His mouth was agape, horrified, his words choked. I expected a scream, a violent, angry, verbal assault, but he reacted with surprising speed and calm. He swung for me, finding a degree of strength and agility that the wound in his back should have taken away.
I stumbled back, avoiding the knuckles on his right hand by sheer instinct as a rush of air whizzed past. He also stumbled, but quickly righted himself and threw another punch, and another, windmilling toward me, each swing more erratic and poorly timed than the last.
One punch landed on my shoulder. I blocked another with my forearm, felt a third clip my chin, mere inches from a potential knockout blow.
Blood had soaked his shirt. And the pain must have been immense, but he wasn’t giving up that easily.
I moved back and let him swing. He fired off another half dozen lazy and breathless punches before I moved into the line of fire, shifted sideways, and then stabbed him again.
The blade drove into his upper arm just as he was swinging. It lodged in his flesh. I held tight and he followed through, drawing the blade through his triceps and into his shoulder.
He stopped swinging and tried to grab me, desperate to draw me toward him, and when he couldn’t make contact with his flailing hands, he charged.
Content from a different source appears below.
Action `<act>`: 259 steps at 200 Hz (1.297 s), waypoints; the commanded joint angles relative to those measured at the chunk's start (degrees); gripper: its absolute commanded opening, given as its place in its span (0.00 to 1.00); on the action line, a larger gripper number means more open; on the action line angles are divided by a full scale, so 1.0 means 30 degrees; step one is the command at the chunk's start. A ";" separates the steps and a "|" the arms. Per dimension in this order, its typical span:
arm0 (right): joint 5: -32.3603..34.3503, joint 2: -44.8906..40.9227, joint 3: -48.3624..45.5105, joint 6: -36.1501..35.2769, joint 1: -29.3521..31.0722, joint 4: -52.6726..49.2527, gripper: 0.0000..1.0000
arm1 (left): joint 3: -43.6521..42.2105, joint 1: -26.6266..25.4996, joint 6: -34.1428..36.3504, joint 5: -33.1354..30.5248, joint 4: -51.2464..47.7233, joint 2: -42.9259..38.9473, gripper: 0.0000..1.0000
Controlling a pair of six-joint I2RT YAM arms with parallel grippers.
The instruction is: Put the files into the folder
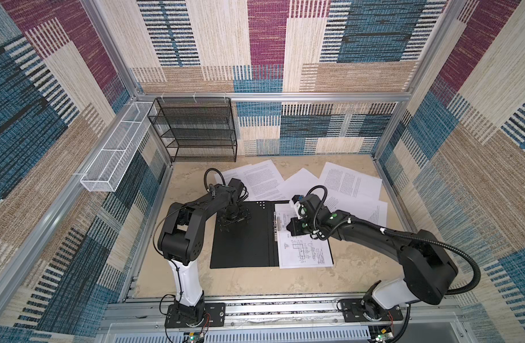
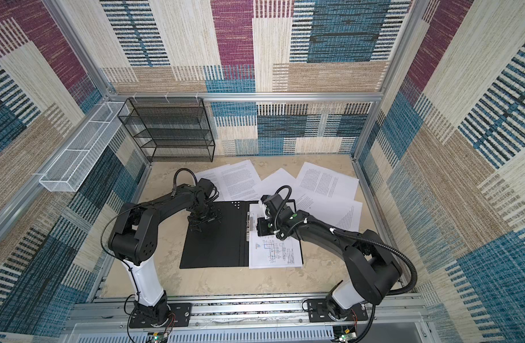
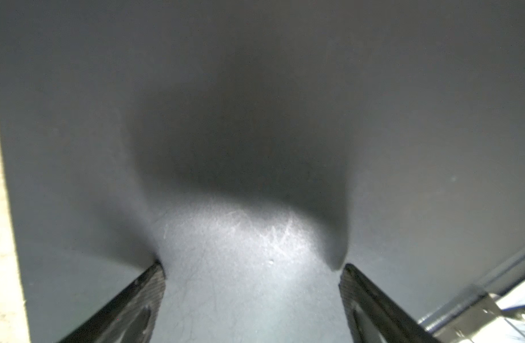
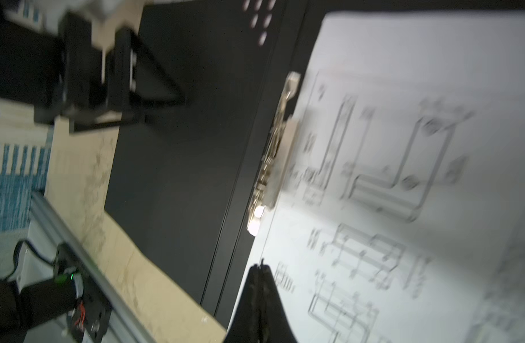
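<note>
The folder (image 1: 243,246) (image 2: 213,249) lies open on the table with its black inside up. A metal clip (image 4: 273,154) runs along its spine. One of the files, a white sheet with line drawings (image 1: 303,252) (image 4: 404,178), lies on the folder's right half. My right gripper (image 1: 287,229) (image 2: 259,230) (image 4: 259,267) is shut, its tip over that sheet near the spine-side edge. My left gripper (image 1: 234,221) (image 2: 202,222) (image 3: 252,267) stands open on the bare left flap (image 3: 255,118), nothing between its fingers. More printed files (image 1: 350,181) lie loose behind and to the right.
A black wire-mesh rack (image 1: 196,130) stands at the back left. A white mesh basket (image 1: 112,160) hangs on the left rail. Two overlapping text sheets (image 1: 264,178) lie behind the folder, close to the left arm. Bare beige table (image 1: 255,282) shows in front of the folder.
</note>
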 commanded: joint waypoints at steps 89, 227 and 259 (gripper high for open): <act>-0.0389 -0.1022 -0.3847 0.2153 0.5042 -0.0855 0.03 | -0.1011 0.0088 -0.0034 0.0905 0.0892 0.0920 0.95; 0.1708 0.0490 -0.3608 0.2735 0.5168 0.0047 0.03 | -0.1069 0.0110 -0.0034 0.0986 0.0891 0.0925 0.94; 0.1901 0.0789 -0.3497 0.2644 0.5168 0.0270 0.03 | -0.1078 0.0098 -0.0013 0.0971 0.0905 0.0895 0.94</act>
It was a staggered, sloppy, and almost drunken movement, and it was just what I needed.
I threw my own punch, an uppercut, a haymaker. The knife punctured the flesh beneath his chin and drove up through his skull, emanating a wet, crunching sound like someone ripping open a packet of fresh meat.
His eyes rolled into the back of his head, his mouth hung open, the bloodied blade visible through the yawning gap. He flopped to his knees. The blade was jammed, lodged in its fleshly sheath. I gripped the handle with one hand, grabbed his hair with my injured hand, and pulled.
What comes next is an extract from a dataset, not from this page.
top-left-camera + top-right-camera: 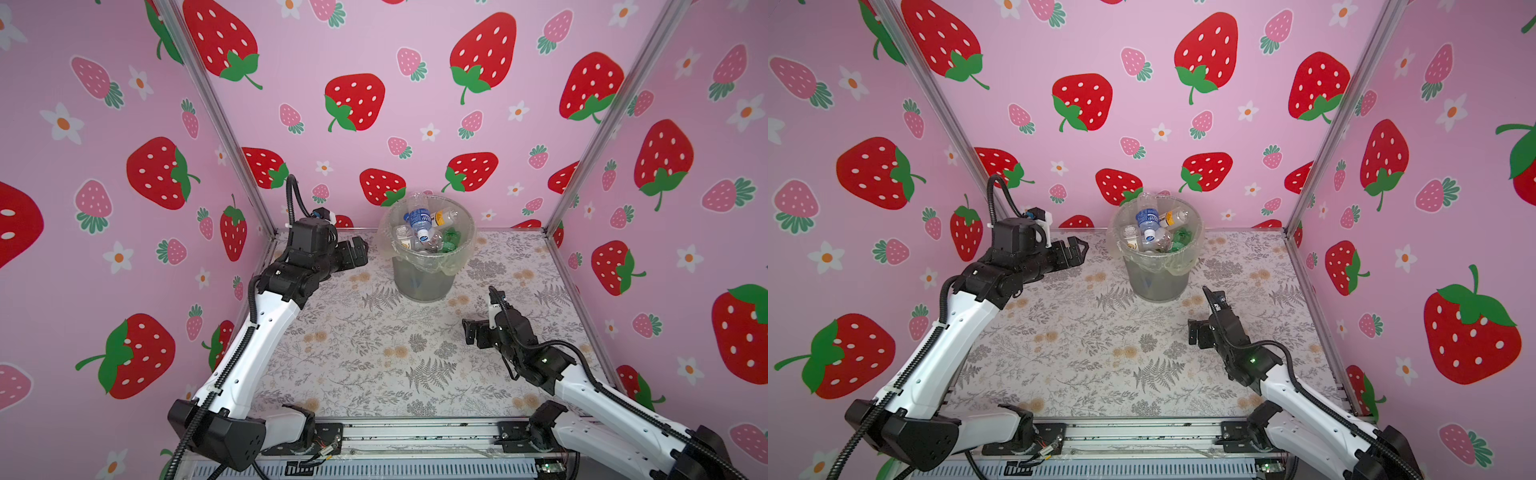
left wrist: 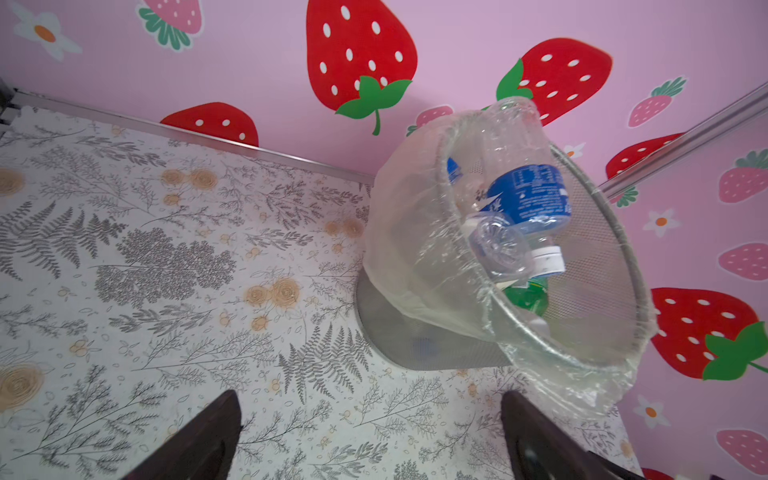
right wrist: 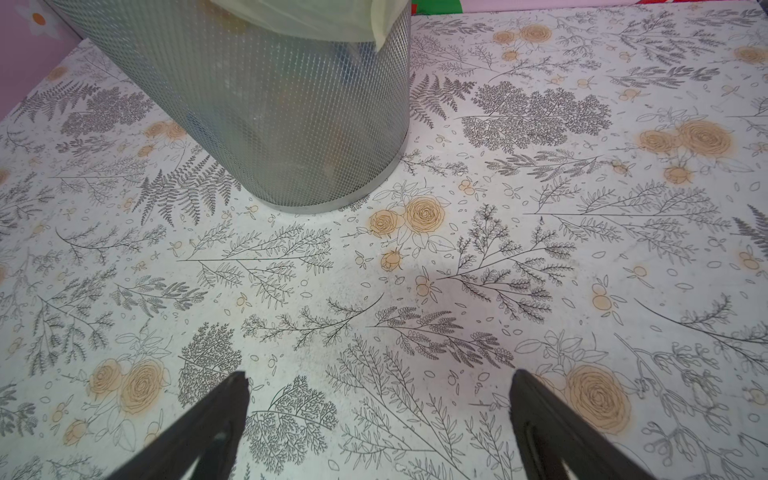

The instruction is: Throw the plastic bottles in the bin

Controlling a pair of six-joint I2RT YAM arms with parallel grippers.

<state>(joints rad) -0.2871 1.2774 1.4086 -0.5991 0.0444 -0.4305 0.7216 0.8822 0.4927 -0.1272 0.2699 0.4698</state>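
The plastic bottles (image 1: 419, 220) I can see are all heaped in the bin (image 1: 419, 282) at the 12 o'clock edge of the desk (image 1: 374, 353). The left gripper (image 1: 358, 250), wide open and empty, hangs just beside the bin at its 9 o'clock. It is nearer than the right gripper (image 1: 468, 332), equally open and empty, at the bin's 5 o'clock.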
It was like he wanted to come with me. The chaos of broken neurons that fired madly in his brain either tried to activate his fight-or-flight response or begged me to finish him off, because as I pulled, he staggered forward on somewhat willing knees. His brain leaked an assortment of fluid through two gaping holes, his eyes flickered maniacally as if trapped in a waking REM state, and he gurgled a series of instinctive obscenities, but he didn’t drop, he didn’t die, and that made it easier for me to lead him into the house and the kitchen.
When I relinquished my grip, taking away the support that had kept him stable, he flopped again, first onto his knees, his hands by his side, his face on the floor as if in prayer, then on his side, kicking, twitching like a diseased rabbit gurgling its last breaths. I shut the door behind me and watched over him until he died, a slow and painful process that took at least twenty minutes. He may have already been dead, operating purely on electrical impulses like some temporarily revived frog in a high school science experiment, but I liked to think that he felt every second of it, that he was conscious and aware as his gaze fixed on mine and he realized I would be the last face he would ever see.